EXERCISE REQUIREMENTS:
Your task is to copy the data exactly while leaving out every picture.

=== SUPPLIED MATERIAL ===

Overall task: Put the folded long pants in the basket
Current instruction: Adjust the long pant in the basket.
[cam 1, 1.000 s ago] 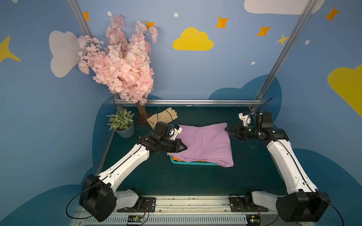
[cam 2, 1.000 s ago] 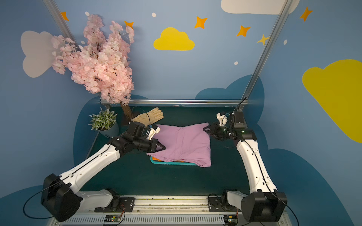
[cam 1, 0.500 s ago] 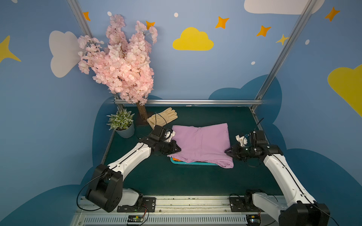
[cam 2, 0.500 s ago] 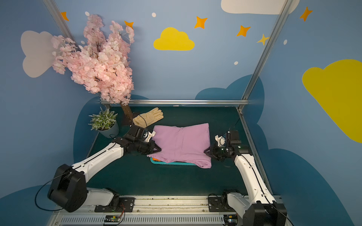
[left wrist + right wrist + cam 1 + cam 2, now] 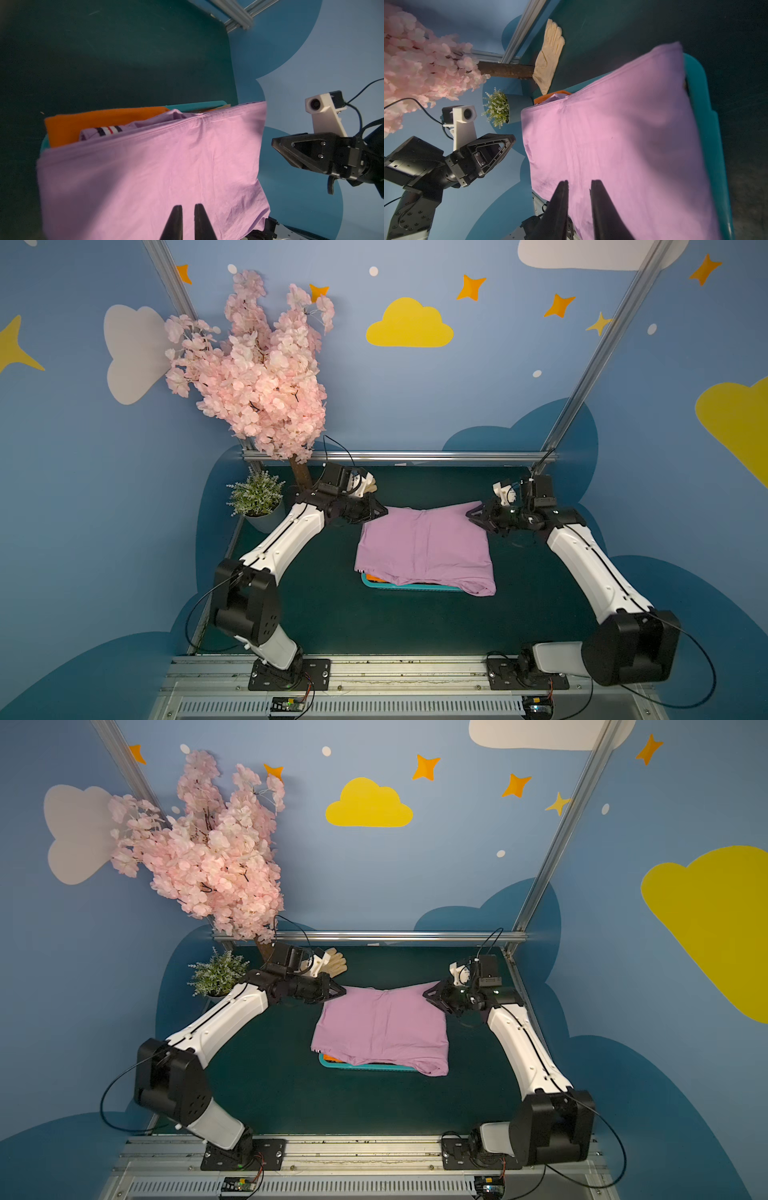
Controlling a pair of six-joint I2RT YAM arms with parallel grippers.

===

SOLUTION TO THIS TASK:
Overall task: Put the folded long pants in the basket
Current instruction: Adjust the long pant in the basket.
[cam 1, 1.000 s ago] 
[cam 2, 1.000 s ago] 
[cam 1, 0.500 s ago] 
[cam 2, 0.500 s ago] 
[left wrist + right wrist + cam 1 + cam 2, now] 
Controlling a pair of six-joint I2RT YAM arms with parallel grippers.

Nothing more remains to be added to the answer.